He glanced up. "Good morning, Mr Queely."

Queely contained his surprise. He had expected to find Bolitho asleep, not still going through his records and examining the chart.

He said, "I-I beg your pardon, sir. I was about to inform you that dawn is almost upon us." He glanced quickly around the cabin as if expecting to see something different.

Bolitho stretched. "I would relish some coffee if you could provide it." He knew what Queely was thinking, and found himself wondering why he did not feel tired. He had allowed himself no rest, and when Telemachus had sighted the other cutter he had arranged to be pulled across to Queely's command without delay or explanation.

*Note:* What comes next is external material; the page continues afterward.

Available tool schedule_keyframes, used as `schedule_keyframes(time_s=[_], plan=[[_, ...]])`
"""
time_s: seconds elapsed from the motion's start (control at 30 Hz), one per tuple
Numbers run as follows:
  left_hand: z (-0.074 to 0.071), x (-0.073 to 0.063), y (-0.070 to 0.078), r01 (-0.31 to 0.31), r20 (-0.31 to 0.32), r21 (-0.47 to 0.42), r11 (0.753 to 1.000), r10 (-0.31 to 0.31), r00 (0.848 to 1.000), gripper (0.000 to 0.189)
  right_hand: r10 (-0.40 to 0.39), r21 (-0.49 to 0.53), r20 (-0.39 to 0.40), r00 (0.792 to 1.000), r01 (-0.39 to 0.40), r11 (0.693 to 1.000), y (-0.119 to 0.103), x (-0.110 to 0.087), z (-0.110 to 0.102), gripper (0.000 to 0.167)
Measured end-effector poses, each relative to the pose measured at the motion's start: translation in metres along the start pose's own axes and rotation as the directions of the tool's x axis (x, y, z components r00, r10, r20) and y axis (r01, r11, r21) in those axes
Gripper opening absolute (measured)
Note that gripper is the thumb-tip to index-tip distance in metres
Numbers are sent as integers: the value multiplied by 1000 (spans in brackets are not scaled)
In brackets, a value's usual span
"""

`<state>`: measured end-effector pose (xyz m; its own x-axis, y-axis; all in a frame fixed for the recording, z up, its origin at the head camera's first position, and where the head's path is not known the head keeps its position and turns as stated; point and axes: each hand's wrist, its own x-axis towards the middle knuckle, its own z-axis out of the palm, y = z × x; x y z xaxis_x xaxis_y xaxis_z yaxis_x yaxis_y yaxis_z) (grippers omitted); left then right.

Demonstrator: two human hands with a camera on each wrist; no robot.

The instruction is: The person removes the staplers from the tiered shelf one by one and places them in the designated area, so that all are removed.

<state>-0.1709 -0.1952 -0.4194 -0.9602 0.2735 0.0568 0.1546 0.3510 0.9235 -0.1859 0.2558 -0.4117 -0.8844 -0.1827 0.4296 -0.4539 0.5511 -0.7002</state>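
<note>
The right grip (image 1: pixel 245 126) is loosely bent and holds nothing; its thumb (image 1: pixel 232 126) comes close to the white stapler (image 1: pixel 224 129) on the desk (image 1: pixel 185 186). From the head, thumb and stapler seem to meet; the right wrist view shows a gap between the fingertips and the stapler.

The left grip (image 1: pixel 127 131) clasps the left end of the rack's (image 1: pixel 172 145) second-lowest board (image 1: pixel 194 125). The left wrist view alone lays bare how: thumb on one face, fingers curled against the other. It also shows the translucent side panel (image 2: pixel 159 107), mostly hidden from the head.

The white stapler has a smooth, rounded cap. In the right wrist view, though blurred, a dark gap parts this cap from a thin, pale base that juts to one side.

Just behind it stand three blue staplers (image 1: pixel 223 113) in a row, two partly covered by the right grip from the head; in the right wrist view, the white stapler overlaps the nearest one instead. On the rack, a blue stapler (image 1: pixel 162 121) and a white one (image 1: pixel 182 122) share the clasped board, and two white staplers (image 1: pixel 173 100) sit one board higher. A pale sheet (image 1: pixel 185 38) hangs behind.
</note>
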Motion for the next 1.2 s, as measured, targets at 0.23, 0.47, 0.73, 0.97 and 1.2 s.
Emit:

Queely was usually well able to conceal his innermost feelings, and, despite his youth, had already slipped easily into a commander's role. But Bolitho's arrival, and the sight of Telemachus hove-to, displaying her powderstains, and areas of pale new timber where her carpenter and his crew had begun their repairs, had taken him all aback.

Queely had asked, "Will they return to the yard, sir?"

"I think not. I have told Lieutenant Paice that working together at sea to complete their overhaul, even though they are short-handed because of those killed and wounded, will do far more good. It will draw them into a team again, keep them too busy to grieve or to fall into bad ways."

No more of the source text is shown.